MM06’ Half Day Tutorial
Computer Audition: An introduction and research survey
Music and Computing in the Arts
Department of Music / CALIT2
Computer Audition could be considered as a general field of audio understanding by machine. It differs from problems of audio engineering since it focuses on aspects of audio understanding rather then processing. It also differs from related work on speech analysis since it deals with general audio signals, such as natural sounds and music. The purpose of the proposed tutorial is to introduce the audience to research problems of computer audition, specifically addressing the existing semantic gap between human and machine levels of music understanding.
The formidable question of music understanding has been addressed over the years from many aspects, some analytic or critical, others more creative. Musicians might be interested to enhance the expressive possibilities of their art by looking into content, description and structure of audio, from individual sounds to larger scale forms to organization principles in various music styles.

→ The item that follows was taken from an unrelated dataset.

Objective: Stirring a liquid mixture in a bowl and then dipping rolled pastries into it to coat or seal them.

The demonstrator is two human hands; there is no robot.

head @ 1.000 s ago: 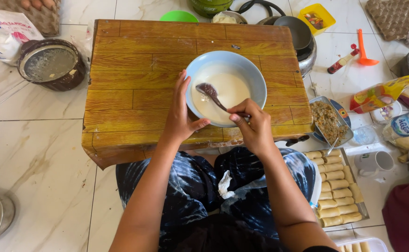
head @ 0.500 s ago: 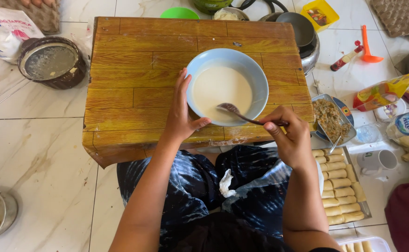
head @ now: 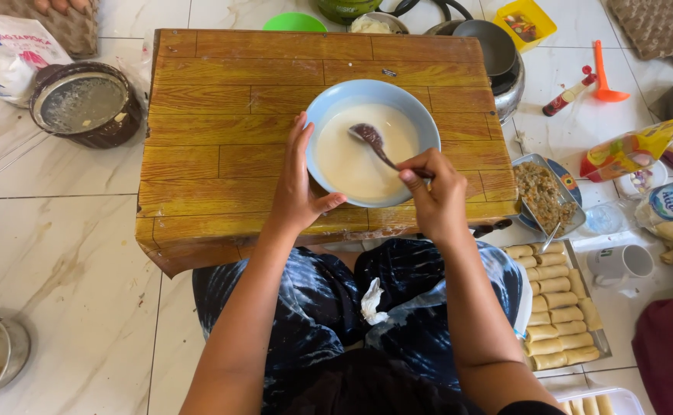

Researchers might be interested to use music as a study case for machine intelligence or in order to develop better tools for dealing with complex temporal signals or understand better human cognition and intelligence. Recently, problems of music information retrieval have spurred new interest into problems of musical information processing, offering concrete problems and practical algorithms. Applications such as music information retrieval, machine improvisation, automatic accompaniment, score following and automatic music analysis are different examples of computer audition that combine advanced signal and semantic processing.

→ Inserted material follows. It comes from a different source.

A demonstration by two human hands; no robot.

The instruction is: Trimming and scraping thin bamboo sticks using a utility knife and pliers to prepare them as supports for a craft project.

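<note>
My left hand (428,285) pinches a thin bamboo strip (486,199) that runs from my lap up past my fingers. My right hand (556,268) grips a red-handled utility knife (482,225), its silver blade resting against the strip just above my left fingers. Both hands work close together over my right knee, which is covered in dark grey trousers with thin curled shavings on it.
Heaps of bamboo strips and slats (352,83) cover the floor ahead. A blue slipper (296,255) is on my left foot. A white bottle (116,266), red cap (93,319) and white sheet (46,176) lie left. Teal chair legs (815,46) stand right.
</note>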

Questions relating to human cognitive processing of music, such as modeling of emotions, musical memory and familiarity and possibly additional factors such as aesthetic aspects and musical complexity are may be the most formidable aspects of computer audition research. Music, in its most general contemporary definition, spanning from highly stylistic concert performances, to audio art, vocalization, Foley effects or sound ecology, offers a unique glimpse into the intricate relations between auditory scenes and processes, their signal realizations and our brain.
The three hour tutorial, although too short to cover the topics in great detail, will attempt to achieve two primary and complementary goals – first, to introduce practical tools for carrying audio / music analysis research, including survey of basic languages, toolboxes and software for handling audio and midi, introducing the research methods and basic underlying algorithms, and secondly, surveying the current research and suggesting further topics in research and creative applications that might be of interest to the tutorial audience. It should be noted that the field of computer audition, unlike computer vision or speech mentioned earlier, suffers form great lack in textbooks and tutorials, possibly due to the unbalanced and highly varying nature of interests and technical backgrounds of the field practitioners. One of the educational or didactic purposes of the tutorial is to bridge this gap, assuming a generally knowledgeable audience with background in multimedia signals and systems, but not much beyond that. The advanced topics would be of interest to more specialized participants as well.
One of the unique properties of musical signals is that they offer different types of representations, from notated score, to performance actions in midi files, to audio recordings and human annotations. Accordingly, one of the central chapters in the tutorial will be devoted to techniques that match different types of representations, specifically methods for score alignment and annotation. Accordingly, the tutorial is divided into three main parts, progressively covering the different aspects of computer audition from low level signal and symbolic representations, through methods and techniques for finding correspondences between different representation schemes, and up to new research methods and algorithms for analyzing and modeling of relations between feature statistics and human cognitive responses in music audition.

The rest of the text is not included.